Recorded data
##########

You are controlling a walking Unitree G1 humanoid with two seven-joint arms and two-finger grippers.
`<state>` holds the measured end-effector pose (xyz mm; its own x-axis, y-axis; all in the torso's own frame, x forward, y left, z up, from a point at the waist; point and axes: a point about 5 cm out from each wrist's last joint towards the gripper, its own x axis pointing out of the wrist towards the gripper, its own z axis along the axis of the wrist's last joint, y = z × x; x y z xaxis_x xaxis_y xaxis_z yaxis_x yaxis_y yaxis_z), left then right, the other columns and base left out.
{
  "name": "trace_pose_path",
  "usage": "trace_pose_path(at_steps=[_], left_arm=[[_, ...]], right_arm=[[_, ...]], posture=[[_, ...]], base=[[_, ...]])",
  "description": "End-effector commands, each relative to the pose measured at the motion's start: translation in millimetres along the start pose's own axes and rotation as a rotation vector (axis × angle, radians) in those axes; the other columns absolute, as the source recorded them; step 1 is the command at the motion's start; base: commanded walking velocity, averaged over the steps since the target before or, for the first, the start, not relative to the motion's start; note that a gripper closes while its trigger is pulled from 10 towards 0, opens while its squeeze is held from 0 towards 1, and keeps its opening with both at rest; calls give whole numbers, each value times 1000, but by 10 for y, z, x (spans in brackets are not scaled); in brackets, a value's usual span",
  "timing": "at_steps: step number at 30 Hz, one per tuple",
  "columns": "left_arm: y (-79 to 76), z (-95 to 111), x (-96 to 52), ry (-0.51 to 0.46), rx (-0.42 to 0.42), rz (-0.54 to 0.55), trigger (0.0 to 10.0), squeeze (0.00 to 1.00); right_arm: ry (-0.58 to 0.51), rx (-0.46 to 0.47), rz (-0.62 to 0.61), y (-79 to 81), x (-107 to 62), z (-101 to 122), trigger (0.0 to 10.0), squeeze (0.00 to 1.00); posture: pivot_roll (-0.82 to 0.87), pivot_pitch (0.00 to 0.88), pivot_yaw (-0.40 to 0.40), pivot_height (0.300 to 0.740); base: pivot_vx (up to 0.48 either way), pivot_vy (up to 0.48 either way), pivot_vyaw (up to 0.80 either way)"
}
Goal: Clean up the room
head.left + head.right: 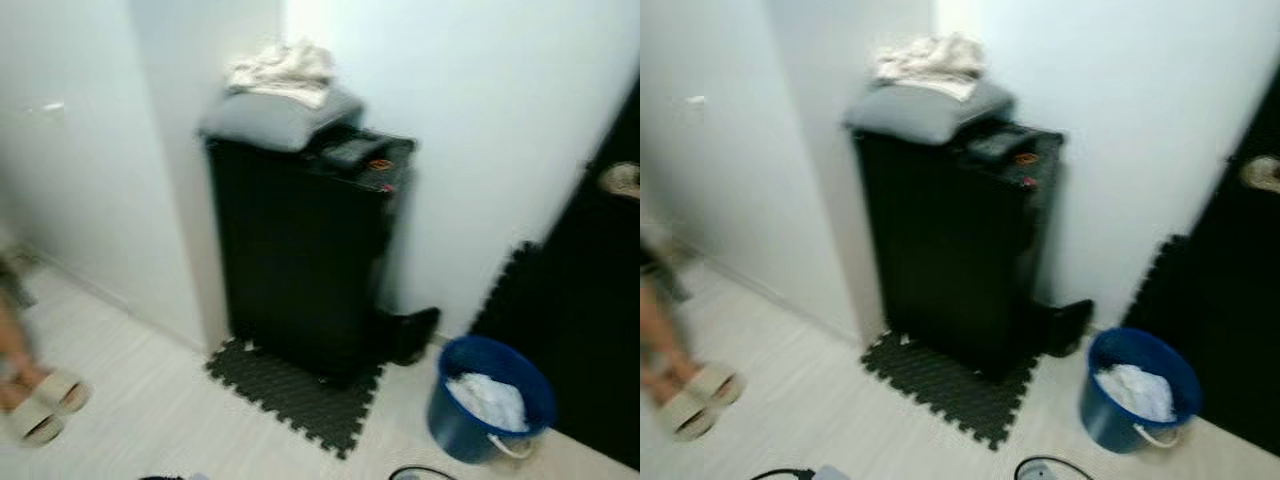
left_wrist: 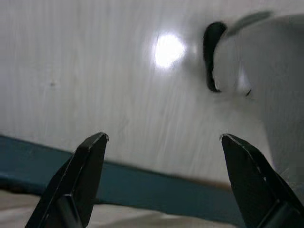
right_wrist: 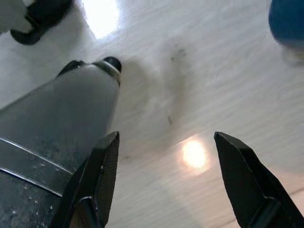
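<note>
From the head views, blurred: a tall black cabinet (image 1: 300,250) of boxy shape stands against a white wall (image 1: 500,120), on a dark foam mat (image 1: 295,395) with toothed, interlocking edges. On the cabinet's flat top lies a soft grey cushion (image 1: 280,118), and on that a crumpled pale cloth (image 1: 285,68); beside the cushion rest some small dark items too blurred to name. To the right, on the pale wood-grain floor (image 1: 150,400), sits a round blue plastic bucket (image 1: 480,400) with a white handle, holding a rumpled white cloth (image 1: 488,400). A person's feet in light slides (image 1: 45,405) stand at the left edge.

Left wrist view: the left gripper (image 2: 164,180) shows two black, wedge-shaped fingers (image 2: 80,175) spread wide apart with nothing between them. Beyond the fingertips lies glossy pale floor with a bright light reflection; past the further finger sits a smooth grey rounded robot part, and below the fingers runs a dark teal strip.

Right wrist view: the right gripper (image 3: 166,180) has its fingers (image 3: 242,180) parted wide, holding nothing. Beside one finger is a grey metallic cylindrical robot limb (image 3: 57,137); beyond the other fingertip, well apart, a curved blue edge of the bucket (image 3: 287,21) shows on the shiny floor.
</note>
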<state>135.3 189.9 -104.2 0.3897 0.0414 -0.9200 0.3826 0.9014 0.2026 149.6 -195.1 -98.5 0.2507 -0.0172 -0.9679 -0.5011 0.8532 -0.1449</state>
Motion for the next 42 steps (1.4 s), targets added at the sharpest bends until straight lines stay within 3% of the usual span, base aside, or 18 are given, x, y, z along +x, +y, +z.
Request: trace_pose_path(at_steps=[1,42], left_arm=[[-108,-15,2,11,-3,-41,10000,0],[-171,2,4,7,-16,-55,10000,0]], right_arm=[[-1,-3,4,10,1,6,10000,0],[5,-31,6,-2,-1,3,10000,0]], posture=[[40,0,-86,740],[34,0,-94,740]], base=[[0,0,800],[0,0,800]])
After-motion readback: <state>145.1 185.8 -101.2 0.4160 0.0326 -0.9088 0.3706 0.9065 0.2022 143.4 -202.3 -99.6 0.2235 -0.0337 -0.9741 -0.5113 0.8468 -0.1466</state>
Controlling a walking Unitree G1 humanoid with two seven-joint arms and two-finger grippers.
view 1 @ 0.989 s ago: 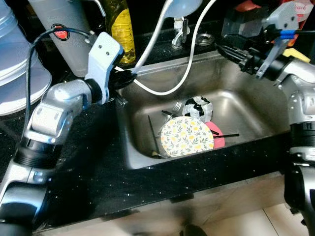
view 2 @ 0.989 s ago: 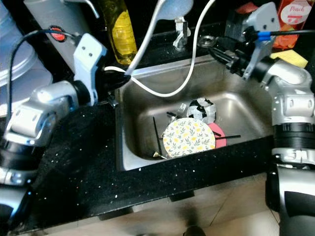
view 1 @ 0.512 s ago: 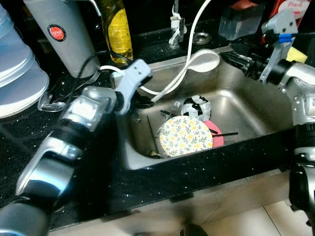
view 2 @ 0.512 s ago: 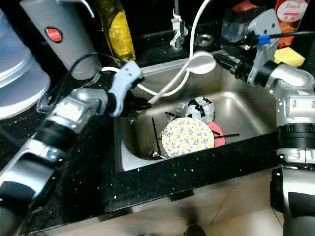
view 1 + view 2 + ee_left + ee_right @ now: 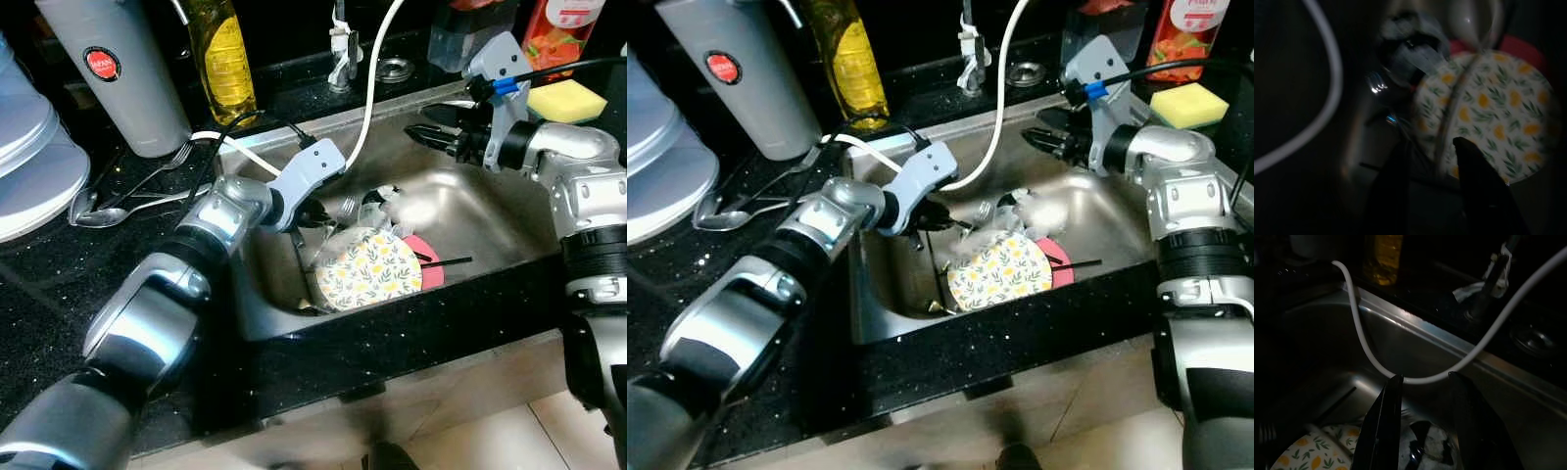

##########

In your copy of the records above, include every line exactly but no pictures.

You are controlling a walking Unitree G1 humanoid with two seven-joint arms and two-finger grippers.
`<state>` holds the measured end-effector pose (xyz mm; its own x-axis, y-axis; all in the torso's own frame, x forward, y left, z up, from a point at the waist; point and axes: a point about 5 cm out from each wrist's last joint towards the gripper, its own x axis pointing out of the wrist towards the gripper, its own z axis along the axis of the wrist's last joint, y = z × x; x y z xaxis_x xaxis_y xaxis_z yaxis_x yaxis_y yaxis_z), left then right, the other columns and base left out.
{
  "name": "trace_pose_path",
  "usage": "trace_pose_path(at_steps=[_], left_arm=[[_, ...]], right_arm=[[_, ...]], posture=[[_, ...]], base=[[_, ...]])",
  "description": "End-effector commands, each relative to the pose measured at the motion's start: translation in millimetres along the start pose's own axes and rotation as a rotation vector (axis × angle, radians) in those axes; the other columns absolute, as the source recorded them; step 1 is the command at the motion's start; base: commanded walking velocity, averaged over the steps since the target before or, for the first, the start, not relative to the motion's start; note that a gripper closes while its trigger is pulled from 10 towards 0, opens while its squeeze is held from 0 towards 1, and keeps its opening with both at rest; calls give whole numbers, each value times 1000, but by 10 for y, z, x (spans in brackets are not scaled); in brackets, a value's usual span",
  "timing": "at_steps: step number at 30 Hz, one per tuple",
  "columns": "left_arm: y (-79 to 76), z (-95 to 111), x (-96 to 52), ry (-0.51 to 0.46), rx (-0.42 to 0.42), rz (-0.54 to 0.55), trigger (0.0 to 10.0), squeeze (0.00 to 1.00); right_arm: ry (-0.58 to 0.51), rx (-0.46 to 0.47), rz (-0.62 to 0.61), y (-79 to 81), x (-107 to 62), z (-101 to 122), trigger (0.0 to 10.0), squeeze (0.00 to 1.00); posture: pivot_roll (-0.82 to 0.87), pivot_pitch (0.00 to 0.88), pivot_yaw (-0.40 to 0.40), pivot_height (0.300 to 0.740); base: pivot_vx (up to 0.48 either way), pivot_vy (up to 0.48 either way), pivot_vyaw (up to 0.80 either way)"
}
Goal: Clean up the room
head.left + head.right: 
left_wrist: 
right_wrist: 
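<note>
From the head views, blurred: a tall black cabinet (image 1: 300,250) of boxy shape stands against a white wall (image 1: 500,120), on a dark foam mat (image 1: 295,395) with toothed, interlocking edges. On the cabinet's flat top lies a soft grey cushion (image 1: 280,118), and on that a crumpled pale cloth (image 1: 285,68); beside the cushion rest some small dark items too blurred to name. To the right, on the pale wood-grain floor (image 1: 150,400), sits a round blue plastic bucket (image 1: 480,400) with a white handle, holding a rumpled white cloth (image 1: 488,400). A person's feet in light slides (image 1: 45,405) stand at the left edge.

Left wrist view: the left gripper (image 2: 164,180) shows two black, wedge-shaped fingers (image 2: 80,175) spread wide apart with nothing between them. Beyond the fingertips lies glossy pale floor with a bright light reflection; past the further finger sits a smooth grey rounded robot part, and below the fingers runs a dark teal strip.

Right wrist view: the right gripper (image 3: 166,180) has its fingers (image 3: 242,180) parted wide, holding nothing. Beside one finger is a grey metallic cylindrical robot limb (image 3: 57,137); beyond the other fingertip, well apart, a curved blue edge of the bucket (image 3: 287,21) shows on the shiny floor.
</note>
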<state>135.3 189.9 -104.2 0.3897 0.0414 -0.9200 0.3826 0.9014 0.2026 149.6 -195.1 -98.5 0.2507 -0.0172 -0.9679 -0.5011 0.8532 -0.1449</state>
Motion for the next 42 steps (1.4 s), targets added at the sharpest bends until straight lines stay within 3% of the usual span, base aside, or 18 are given, x, y, z along +x, +y, +z.
Request: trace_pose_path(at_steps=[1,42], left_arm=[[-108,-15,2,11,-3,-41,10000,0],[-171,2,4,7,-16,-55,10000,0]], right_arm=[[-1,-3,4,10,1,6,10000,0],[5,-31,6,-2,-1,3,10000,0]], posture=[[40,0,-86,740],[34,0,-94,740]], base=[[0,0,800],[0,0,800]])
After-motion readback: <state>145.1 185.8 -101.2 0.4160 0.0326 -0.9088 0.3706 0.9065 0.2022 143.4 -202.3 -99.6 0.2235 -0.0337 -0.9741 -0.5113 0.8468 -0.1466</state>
Controlling a walking Unitree G1 humanoid with two seven-joint arms and two-finger grippers.
view 1 @ 0.989 s ago: 
view 2 @ 0.989 s ago: 
view 1 @ 0.512 s ago: 
view 2 @ 0.512 s ago: 
view 1 + view 2 + ee_left + ee_right @ now: 

This finishes the answer.